» **Work item**
Track down every line below that holds "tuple" and copy it.

----------

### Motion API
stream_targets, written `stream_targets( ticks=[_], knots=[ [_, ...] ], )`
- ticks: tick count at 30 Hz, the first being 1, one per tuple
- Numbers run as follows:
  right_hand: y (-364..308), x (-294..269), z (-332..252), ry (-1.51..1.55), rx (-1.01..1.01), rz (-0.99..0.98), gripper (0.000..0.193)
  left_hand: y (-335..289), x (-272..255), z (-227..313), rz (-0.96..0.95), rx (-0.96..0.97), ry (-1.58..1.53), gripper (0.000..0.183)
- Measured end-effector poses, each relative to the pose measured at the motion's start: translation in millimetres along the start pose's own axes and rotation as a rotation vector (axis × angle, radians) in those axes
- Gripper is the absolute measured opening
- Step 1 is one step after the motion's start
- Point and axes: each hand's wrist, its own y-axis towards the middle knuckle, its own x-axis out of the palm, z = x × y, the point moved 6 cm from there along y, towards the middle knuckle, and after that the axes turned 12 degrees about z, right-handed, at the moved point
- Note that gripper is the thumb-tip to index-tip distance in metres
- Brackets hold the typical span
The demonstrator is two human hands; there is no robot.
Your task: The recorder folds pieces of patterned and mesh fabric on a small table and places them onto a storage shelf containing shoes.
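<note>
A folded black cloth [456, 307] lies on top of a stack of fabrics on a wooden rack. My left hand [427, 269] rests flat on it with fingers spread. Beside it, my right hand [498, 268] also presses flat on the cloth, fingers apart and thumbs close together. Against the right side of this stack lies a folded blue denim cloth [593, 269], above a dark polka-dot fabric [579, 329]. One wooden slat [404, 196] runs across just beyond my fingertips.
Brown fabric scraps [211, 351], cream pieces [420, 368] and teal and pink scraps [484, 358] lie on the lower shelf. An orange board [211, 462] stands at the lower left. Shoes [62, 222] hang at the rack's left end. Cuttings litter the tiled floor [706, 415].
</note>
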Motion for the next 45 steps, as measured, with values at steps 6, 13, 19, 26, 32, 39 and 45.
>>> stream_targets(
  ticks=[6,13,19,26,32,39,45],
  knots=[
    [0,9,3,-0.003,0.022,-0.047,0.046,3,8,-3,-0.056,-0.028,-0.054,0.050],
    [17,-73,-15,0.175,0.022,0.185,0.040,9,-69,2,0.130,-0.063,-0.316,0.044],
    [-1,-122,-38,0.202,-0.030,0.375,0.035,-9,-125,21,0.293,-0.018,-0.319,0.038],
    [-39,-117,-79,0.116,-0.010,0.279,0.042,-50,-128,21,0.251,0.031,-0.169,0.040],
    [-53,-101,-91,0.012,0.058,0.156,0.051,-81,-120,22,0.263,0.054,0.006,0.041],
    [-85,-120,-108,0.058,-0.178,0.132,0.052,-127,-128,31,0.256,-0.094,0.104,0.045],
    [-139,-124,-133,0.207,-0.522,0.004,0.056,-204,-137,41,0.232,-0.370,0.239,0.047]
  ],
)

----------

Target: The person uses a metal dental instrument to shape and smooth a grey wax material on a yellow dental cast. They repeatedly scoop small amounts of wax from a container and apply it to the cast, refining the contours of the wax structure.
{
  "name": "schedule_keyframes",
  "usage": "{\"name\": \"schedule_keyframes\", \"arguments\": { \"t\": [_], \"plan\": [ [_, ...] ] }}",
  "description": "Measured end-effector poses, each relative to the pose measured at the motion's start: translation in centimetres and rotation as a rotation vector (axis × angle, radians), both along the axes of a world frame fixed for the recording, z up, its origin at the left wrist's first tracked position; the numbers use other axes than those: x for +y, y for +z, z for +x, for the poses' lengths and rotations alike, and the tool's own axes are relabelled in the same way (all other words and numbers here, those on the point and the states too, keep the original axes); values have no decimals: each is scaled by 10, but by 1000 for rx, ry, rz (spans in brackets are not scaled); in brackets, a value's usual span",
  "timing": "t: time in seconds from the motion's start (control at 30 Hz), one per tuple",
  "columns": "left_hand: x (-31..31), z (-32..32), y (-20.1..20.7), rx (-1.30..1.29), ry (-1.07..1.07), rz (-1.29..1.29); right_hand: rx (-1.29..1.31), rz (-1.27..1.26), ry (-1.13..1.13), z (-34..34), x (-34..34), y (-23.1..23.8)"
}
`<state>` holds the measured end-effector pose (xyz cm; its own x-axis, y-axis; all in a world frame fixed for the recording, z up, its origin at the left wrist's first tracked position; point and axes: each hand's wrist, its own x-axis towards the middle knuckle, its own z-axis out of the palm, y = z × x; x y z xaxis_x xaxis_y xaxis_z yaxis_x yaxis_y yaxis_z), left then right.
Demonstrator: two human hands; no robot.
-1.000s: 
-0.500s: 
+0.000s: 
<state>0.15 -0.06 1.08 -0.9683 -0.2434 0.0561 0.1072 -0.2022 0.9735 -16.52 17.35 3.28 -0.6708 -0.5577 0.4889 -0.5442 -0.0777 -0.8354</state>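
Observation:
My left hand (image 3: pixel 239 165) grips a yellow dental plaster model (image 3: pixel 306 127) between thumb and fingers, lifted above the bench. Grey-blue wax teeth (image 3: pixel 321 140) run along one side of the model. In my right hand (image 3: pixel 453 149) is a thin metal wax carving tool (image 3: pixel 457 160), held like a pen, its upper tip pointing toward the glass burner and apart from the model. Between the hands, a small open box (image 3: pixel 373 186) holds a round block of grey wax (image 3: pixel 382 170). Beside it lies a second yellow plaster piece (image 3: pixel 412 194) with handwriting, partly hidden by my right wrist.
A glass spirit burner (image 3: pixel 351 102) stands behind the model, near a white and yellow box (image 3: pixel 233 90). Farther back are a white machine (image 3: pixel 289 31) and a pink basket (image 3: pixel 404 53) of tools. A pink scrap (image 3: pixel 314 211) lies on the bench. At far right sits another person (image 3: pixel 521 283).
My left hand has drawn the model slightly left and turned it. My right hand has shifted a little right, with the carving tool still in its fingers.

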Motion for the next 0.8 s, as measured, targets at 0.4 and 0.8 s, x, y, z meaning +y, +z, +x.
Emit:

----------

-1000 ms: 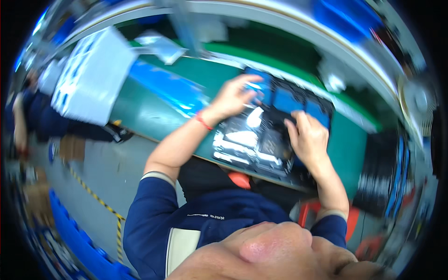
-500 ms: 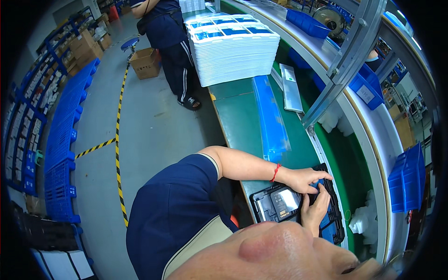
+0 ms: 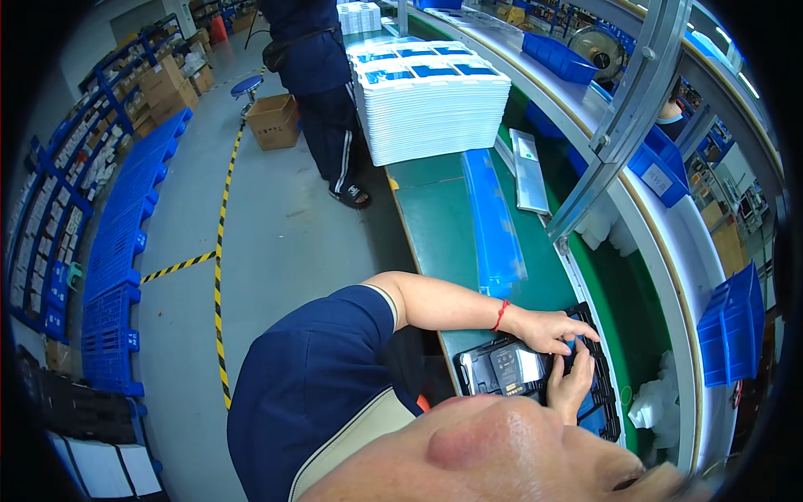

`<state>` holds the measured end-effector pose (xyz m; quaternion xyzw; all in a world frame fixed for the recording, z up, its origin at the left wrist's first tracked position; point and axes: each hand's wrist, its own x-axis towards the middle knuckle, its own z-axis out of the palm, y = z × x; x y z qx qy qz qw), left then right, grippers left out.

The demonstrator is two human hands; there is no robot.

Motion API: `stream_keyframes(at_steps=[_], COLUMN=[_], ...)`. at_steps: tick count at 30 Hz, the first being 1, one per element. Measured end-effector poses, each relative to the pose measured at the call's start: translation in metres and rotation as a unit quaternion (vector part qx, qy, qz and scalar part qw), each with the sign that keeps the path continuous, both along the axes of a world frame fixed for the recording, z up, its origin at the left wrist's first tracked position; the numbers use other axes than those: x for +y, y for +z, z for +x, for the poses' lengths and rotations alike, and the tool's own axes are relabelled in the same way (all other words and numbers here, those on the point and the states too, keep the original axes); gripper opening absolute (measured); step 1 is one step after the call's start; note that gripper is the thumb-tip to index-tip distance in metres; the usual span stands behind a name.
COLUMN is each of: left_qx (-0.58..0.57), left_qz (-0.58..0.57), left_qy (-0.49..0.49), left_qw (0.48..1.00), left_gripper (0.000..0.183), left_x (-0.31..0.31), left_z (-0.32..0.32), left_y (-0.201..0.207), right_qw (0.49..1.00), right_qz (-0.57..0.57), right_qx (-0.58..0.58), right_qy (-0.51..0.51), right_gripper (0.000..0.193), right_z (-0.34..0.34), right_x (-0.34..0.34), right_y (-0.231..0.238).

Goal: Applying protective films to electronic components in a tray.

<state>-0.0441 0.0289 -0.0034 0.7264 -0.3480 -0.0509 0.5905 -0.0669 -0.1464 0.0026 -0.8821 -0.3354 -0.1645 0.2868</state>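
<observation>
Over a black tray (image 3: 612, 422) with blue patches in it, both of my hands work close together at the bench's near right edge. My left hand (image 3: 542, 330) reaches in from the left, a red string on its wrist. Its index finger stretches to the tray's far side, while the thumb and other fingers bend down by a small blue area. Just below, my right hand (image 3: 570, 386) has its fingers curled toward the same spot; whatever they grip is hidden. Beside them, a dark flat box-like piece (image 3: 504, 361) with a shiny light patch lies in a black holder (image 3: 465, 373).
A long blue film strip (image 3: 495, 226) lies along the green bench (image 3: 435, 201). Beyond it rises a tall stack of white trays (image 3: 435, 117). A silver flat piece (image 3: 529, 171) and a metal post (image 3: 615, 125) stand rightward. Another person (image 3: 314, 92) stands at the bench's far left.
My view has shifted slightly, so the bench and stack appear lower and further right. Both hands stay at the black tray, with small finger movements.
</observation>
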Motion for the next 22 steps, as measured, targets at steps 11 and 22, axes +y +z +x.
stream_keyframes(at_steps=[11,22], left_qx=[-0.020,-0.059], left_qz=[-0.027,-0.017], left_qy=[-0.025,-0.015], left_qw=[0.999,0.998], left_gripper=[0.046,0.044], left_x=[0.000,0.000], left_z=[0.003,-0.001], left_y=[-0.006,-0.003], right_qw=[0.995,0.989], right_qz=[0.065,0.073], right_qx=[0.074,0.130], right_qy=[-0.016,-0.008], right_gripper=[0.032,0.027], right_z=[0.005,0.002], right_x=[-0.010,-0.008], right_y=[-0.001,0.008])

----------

» **Written response**
- ticks: tick count at 30 Hz, the first being 1, one per tuple
  "timing": "t: time in seconds from the motion's start (control at 30 Hz), one per tuple",

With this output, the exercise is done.